Classic Datasets

This note introduces some classic datasets commonly used in machine learning and deep learning.

Image Datasets

MNIST

MNIST is one of the most classic datasets for getting started with machine learning and deep learning, primarily used for handwritten digit recognition. It is widely regarded as the "Hello World" of artificial intelligence.

MNIST contains a total of 70,000 images:

Training set: 60,000 images
Test set: 10,000 images

Data Format and Characteristics

Image size: 28 × 28 pixels
Channels: 1 (grayscale)
Pixel values: 0–255
Labels: 0–9 (corresponding digits)

Each image is essentially a 28×28 matrix, making it ideal for feeding into models as a vector or tensor.

Commonly used with: Logistic Regression, KNN, SVM, FNN, CNN

Modern CNNs can easily achieve over 99% accuracy on MNIST.

CIFAR-10

CIFAR-10 is the second most classic introductory dataset in computer vision after MNIST, but with significantly higher difficulty. It is often used to test whether a model truly "understands images."

Dataset	Count
Training set	50,000
Test set	10,000
Total	60,000

Each class contains 6,000 images, with a perfectly balanced class distribution.

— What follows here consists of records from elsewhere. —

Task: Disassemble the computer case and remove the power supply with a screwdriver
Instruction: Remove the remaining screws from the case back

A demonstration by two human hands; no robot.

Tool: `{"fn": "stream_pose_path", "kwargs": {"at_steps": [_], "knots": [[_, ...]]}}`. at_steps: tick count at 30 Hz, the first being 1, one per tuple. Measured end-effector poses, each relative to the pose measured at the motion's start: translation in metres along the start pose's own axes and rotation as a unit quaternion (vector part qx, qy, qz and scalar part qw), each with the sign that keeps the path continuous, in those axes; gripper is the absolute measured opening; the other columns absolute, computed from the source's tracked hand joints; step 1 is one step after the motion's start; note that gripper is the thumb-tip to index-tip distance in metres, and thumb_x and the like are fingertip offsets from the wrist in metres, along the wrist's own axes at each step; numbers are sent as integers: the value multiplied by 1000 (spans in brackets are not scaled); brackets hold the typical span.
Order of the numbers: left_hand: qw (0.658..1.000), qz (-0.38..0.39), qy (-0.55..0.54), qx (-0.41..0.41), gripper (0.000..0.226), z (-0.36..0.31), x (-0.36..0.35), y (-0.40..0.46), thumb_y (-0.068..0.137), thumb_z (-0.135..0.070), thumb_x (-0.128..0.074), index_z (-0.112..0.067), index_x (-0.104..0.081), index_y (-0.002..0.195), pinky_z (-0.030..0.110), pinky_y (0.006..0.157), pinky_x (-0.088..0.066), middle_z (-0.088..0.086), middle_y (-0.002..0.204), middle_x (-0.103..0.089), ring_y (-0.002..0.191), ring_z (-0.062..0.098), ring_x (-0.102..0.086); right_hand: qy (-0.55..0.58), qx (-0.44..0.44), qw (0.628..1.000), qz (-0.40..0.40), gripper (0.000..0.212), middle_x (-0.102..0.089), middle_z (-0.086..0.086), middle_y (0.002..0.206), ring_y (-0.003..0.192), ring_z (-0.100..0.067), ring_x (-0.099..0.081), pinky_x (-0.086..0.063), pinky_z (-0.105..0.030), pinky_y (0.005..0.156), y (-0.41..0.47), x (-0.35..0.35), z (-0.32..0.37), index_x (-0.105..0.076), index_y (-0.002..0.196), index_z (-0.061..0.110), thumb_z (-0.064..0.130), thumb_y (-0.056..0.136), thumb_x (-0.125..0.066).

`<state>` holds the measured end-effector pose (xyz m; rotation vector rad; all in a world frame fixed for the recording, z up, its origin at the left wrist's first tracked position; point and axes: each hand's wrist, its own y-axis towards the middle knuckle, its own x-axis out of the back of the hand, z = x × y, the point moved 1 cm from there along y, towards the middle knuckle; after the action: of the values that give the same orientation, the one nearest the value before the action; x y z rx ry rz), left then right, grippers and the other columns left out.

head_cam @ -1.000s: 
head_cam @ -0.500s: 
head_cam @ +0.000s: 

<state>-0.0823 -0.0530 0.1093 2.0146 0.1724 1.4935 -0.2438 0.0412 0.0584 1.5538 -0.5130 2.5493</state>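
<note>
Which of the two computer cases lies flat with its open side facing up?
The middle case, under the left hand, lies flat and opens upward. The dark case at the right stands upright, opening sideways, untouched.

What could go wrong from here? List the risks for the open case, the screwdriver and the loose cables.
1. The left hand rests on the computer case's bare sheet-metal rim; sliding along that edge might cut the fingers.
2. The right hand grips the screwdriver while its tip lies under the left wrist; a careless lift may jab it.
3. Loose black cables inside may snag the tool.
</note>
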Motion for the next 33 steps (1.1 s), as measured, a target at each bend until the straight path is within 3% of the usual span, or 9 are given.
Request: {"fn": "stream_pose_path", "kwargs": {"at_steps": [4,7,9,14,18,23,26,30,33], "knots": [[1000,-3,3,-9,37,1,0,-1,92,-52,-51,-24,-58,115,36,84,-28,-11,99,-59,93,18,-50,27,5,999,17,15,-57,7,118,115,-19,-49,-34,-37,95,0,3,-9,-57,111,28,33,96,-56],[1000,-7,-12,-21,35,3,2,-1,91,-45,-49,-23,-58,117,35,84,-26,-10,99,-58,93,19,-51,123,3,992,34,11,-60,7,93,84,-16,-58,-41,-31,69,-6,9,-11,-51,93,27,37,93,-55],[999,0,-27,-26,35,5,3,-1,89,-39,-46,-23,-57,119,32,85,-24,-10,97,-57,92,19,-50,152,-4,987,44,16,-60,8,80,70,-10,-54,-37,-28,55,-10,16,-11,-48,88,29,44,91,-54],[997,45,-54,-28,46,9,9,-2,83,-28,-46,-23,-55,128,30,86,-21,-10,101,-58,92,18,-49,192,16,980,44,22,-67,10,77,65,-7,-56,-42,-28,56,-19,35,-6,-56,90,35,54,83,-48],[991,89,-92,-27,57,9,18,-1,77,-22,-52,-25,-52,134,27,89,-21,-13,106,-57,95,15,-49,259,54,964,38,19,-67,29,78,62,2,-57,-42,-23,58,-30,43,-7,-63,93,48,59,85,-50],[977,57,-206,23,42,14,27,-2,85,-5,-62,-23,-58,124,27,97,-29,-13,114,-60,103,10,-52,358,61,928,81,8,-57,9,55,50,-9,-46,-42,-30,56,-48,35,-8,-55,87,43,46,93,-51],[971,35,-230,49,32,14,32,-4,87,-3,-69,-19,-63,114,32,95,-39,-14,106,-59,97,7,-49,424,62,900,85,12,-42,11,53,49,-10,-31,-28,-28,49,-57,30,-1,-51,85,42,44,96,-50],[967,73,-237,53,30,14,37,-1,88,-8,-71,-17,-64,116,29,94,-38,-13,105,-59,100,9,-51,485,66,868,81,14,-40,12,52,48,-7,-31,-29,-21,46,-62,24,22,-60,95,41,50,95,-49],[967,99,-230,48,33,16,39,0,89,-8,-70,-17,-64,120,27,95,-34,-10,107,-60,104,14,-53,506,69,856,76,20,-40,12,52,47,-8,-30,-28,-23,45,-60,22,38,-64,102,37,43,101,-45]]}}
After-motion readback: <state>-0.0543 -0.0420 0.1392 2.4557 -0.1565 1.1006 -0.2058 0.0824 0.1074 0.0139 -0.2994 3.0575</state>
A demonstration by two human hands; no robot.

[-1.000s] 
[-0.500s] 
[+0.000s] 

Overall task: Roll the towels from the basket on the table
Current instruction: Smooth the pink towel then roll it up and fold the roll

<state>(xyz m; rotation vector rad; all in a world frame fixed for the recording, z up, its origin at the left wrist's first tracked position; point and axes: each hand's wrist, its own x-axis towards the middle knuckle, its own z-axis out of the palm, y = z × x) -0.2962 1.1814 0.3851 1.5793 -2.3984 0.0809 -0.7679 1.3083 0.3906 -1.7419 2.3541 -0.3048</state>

CIFAR-10 has the following 10 fixed categories:

airplane
automobile
bird
cat
deer
dog
frog
horse
ship
truck

Key characteristics:

A mix of animals and vehicles
Semantic similarity exists between certain classes (e.g., cat vs. dog)

ImageNet

ImageNet was introduced in 2009 by a team led by Stanford professor Fei-Fei Li. It contains over 14 million annotated images organized according to the WordNet hierarchy. For example, "canine" is a broad category that branches into thousands of subcategories such as "German Shepherd" and "Poodle." Most images were manually labeled through crowdsourcing platforms such as Amazon Mechanical Turk. ImageNet served as the cradle for many renowned neural network architectures, including ResNet, VGG, and Inception.

ILSVRC (ImageNet Large Scale Visual Recognition Challenge) was an annual competition held from 2010 onward, using a subset of ImageNet (approximately 1,000 categories and 1.2 million images). In 2012, AlexNet won the challenge by an unprecedented margin, demonstrating the enormous potential of convolutional neural networks (CNNs) for image recognition and sparking the deep learning revolution.

As of now, ImageNet-21K (Full) contains over 14 million images across more than 21,000 category labels.

Open Images

The Open Images Dataset is maintained by Google for object detection and instance segmentation. It contains over 9 million image annotations, with more than 15 million bounding box annotations covering over 600 categories.

LAION-Art

LAION-Art is a curated, condensed subset of LAION.

LAION-5B

LAION-5B is currently the largest publicly available image-text paired dataset. It contains over 5.85 billion image-text pairs. Although it is not purely an image dataset, it serves as the core foundation for training visual generative models such as Stable Diffusion.